Allow URL of private channel to resolve token properly if in subdirectory.

[SSchott]

Checklist

• I added a descriptive title
• I searched open requests and couldn't find a duplicate

What is the idea?

I am trying to setup a private development channel with quetz under a https://<FQDN>/quetz. Everyhting seems to be running fine if the channels are public, but when using a private channel with a token, it looks into https://<FQDN>/t/<TOKEN>/quetz/get/<CHANNEL> rather than https://<FQDN>/quetz/t/<TOKEN>/get/<CHANNEL>, which results in a 404. Any chance to make this also work with subdirectories?

Why is this needed?

Would allow a more flexible deployment in subdirectories rather than subdomains.

What should happen?

No response

Additional Context

No response

[travishathaway]

Hi @SSchott,

I'm wondering where you found the documentation that suggested you do that? I couldn't find anything in the quetz documentation itself. Is this just your best guess as to how it should work?

If I'm correct, I do not believe that quetz supports the "token-in-URL" form of authentication present in other places (e.g. anaconda.org).

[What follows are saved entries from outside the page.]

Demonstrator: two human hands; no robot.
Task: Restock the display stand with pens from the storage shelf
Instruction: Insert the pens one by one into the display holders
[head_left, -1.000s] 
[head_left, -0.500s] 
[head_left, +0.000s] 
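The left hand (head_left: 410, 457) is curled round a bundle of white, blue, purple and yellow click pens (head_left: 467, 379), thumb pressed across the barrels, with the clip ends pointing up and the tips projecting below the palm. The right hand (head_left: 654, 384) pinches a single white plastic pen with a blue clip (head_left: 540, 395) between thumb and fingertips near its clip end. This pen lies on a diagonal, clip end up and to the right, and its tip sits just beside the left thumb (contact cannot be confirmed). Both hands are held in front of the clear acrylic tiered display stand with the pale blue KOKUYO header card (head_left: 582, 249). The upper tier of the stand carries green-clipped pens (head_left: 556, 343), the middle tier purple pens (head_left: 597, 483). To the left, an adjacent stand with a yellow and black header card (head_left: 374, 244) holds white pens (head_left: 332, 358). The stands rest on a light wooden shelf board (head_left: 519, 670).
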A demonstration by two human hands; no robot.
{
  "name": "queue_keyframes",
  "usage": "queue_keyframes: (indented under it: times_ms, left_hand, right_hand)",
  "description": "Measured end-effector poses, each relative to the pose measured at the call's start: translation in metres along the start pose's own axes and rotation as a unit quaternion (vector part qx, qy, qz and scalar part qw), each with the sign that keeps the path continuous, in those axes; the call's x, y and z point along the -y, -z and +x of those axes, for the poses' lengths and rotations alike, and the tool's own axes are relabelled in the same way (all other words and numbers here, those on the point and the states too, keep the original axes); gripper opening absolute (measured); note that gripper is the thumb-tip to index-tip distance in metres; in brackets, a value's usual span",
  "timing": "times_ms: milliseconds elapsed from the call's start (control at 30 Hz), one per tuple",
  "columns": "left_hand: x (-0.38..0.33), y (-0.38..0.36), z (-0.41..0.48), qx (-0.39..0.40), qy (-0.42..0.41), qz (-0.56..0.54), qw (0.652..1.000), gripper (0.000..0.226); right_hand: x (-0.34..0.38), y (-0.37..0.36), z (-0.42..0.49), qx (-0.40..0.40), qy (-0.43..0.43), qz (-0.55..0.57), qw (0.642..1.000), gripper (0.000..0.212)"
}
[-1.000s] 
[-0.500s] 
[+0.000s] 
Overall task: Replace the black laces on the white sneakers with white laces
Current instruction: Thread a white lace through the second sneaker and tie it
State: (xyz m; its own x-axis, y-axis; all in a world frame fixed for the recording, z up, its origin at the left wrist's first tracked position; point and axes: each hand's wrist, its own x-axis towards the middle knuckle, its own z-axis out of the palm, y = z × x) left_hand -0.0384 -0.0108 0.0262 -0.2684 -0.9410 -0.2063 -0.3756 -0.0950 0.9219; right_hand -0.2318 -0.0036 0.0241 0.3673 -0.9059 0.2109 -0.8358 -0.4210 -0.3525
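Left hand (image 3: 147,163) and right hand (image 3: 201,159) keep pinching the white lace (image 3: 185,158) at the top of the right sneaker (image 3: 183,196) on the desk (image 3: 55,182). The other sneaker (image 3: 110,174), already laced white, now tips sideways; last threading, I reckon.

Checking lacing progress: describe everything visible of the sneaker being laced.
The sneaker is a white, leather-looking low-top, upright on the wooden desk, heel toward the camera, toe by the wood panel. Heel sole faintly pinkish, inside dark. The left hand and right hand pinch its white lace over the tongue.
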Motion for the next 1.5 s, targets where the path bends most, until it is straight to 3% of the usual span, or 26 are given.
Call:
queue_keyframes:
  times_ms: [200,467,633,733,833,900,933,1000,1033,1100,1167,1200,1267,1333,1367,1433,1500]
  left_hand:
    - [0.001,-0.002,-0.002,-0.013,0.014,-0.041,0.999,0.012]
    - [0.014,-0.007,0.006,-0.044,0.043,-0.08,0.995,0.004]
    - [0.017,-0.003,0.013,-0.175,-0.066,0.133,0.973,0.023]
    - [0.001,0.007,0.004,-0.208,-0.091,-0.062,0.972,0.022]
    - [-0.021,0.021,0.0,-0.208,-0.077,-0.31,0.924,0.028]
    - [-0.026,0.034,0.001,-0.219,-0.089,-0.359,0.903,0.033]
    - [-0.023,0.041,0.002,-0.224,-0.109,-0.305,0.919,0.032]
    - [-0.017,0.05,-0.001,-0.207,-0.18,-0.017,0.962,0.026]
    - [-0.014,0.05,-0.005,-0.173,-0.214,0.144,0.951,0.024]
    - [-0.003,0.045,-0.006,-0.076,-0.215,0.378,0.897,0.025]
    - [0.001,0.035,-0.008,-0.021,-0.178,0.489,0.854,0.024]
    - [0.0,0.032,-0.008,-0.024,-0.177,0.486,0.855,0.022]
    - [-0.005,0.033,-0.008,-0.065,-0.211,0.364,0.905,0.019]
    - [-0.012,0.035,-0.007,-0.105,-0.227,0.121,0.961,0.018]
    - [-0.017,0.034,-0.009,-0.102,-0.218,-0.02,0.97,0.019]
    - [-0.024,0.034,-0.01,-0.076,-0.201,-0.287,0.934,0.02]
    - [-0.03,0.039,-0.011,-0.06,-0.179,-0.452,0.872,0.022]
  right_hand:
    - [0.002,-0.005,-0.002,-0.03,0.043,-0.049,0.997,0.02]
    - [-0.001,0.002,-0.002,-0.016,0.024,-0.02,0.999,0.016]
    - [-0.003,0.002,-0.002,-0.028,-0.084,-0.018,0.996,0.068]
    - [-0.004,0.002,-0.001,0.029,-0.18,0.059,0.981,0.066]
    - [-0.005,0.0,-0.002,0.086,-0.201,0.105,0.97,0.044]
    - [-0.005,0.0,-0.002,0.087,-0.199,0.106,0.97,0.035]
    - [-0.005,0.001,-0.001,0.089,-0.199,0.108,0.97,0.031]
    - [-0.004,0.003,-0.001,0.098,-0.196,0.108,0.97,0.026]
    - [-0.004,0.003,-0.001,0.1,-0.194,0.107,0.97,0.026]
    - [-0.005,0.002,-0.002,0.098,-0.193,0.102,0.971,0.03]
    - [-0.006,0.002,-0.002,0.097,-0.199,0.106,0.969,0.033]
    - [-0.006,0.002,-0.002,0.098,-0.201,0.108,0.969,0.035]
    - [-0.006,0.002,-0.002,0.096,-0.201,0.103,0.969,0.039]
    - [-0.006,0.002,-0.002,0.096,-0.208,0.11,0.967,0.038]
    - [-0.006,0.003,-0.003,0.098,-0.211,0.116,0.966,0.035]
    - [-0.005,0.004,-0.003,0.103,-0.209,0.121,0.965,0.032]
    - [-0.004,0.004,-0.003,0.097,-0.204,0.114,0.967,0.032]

There's a chance that the conda-auth plugin might allow you to do this because it doesn't use the same token-in-URL method. I would install this and then follow the instructions for using it with token based authentication:

• https://conda-incubator.github.io/conda-auth/user/#token-authentication

Please let us know if that works for you.

[SSchott]

Hi @travishathaway ,

Thanks for your input. The documentation around this is subpar I'd say, but it is implemented as you can see in the code here: https://github.com/mamba-org/quetz/blob/ce3aeb73c6f740fe618f2e36cddf376dd89394a9/quetz/main.py#L135 . This works properly with what is currently implemented in conda/mamba, i.e., <FQDN>/t/<TOKEN>/XXX

I actually managed to make it work by changing the regex rule there from "^/t/([^/]+?)/" to "^/quetz/token/([^/]+?)/", and adding https://<FQDN>/quetz/token/<TOKEN>/get/<CHANNEL> as my channel. This avoids conda managing the token, and passing the proper URL at the end. I still think that it would be more general to identify where t/<TOKEN> is located, and assume that the URL before that is where the repo is located, rather than using the FQDN by default.

[travishathaway]

I've reached out to the team maintaining quetz directly. I want to wait for their feedback before coming up with any plans for what should be done.

[SSchott]

Ok, thanks. I know that this is not the standard setup, but there might be other people out there with a similar "issue" as us, where getting a dedicated subdomain to host the repo was not what we were looking for.